Open postman or any API testing tool and use the url – http://localhost:3000/dev/graphql to test the query for AWS Lambda GraphQL Integration.

Step 2: Deploying to AWS

Once the local query is tested successfully, we can deploy AWS Lambda GraphQL. To deploy GraphQL on AWS, you need to have an active AWS account with sufficient privileges to access IAM and Lambda.

Deploying AWS Lambda GraphQL is a pretty straightforward process. On the console, run the below command to deploy to AWS – 

serverless deploy

If the deployment of goes well, you will see some output of AWS Lambda GraphQL Integration similar to the one shown below.

Deploy AWS Lambda GraphQL - AWS Lambda GraphQL
AWS Lambda GraphQL

Once the AWS Lambda GraphQL deployment is successful, let’s test the newly created AWS endpoint in Postman. You can provide the following POST request body, and the response of the AWS Lambda GraphQL API call will have the data associated with it. You will get the endpoint details in the success message in the terminal.

query {
 orders {
   id
   amount
   tax
   total
 }
}
Testing API on Postman - AWS Lambda GraphQL
AWS Lambda GraphQL

That’s it! You have completed the AWS Lambda GraphQL Integration in which you built a GraphQL server and deployed it using AWS Lambda.

Conclusion

In this article, you learnt about AWS Lambda, GraphQL, and how to build a GraphQL server locally and then deploy it to AWS Lambda using AWS serverless, which is a pretty straightforward task.

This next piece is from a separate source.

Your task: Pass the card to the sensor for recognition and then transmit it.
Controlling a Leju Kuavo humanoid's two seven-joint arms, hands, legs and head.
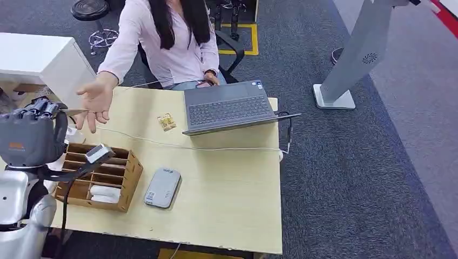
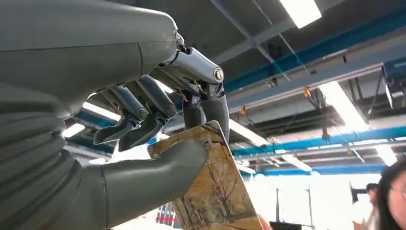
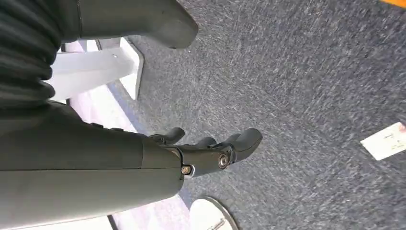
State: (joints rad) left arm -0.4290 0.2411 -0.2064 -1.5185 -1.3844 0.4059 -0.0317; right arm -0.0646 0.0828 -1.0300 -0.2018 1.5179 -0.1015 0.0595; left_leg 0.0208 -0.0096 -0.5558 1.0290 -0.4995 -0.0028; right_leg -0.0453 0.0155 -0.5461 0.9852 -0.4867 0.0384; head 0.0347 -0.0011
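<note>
Sensor (image 1: pixel 162 187) lies on table (image 1: pixel 237 189) right of organizer (image 1: pixel 102 175); laptop (image 1: pixel 229 108) seemingly behind

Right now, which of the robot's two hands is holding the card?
The left hand holds the card between thumb and fingers, raised beside the person's hand. The right hand holds nothing and hangs over the carpet.

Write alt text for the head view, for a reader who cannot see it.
The robot's grey left hand holds a thin card out toward a seated person's open hand across a pale wooden table. The table carries a wooden compartment box, a flat grey card sensor and an open grey laptop.
</note>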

You went through the detailed steps for AWS Lambda GraphQL Integration using an example. AWS Lambda is a widely used serverless technology and it is easy to use. 

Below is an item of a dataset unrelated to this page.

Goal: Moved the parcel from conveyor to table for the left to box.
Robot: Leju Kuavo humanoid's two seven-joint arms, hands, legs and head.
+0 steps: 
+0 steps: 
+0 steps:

Share your experience of learning about running AWS Lambda GraphQL Integration in the comments section below!

Arsalan Mohammed
Research Analyst, Hevo Data

Arsalan is a research analyst at Hevo and a data science enthusiast with over two years of experience in the field. He completed his B.tech in computer science with a specialization in Artificial Intelligence and finds joy in sharing the knowledge acquired with data practitioners. His interest in data analysis and architecture drives him to write nearly a hundred articles on various topics related to the data industry.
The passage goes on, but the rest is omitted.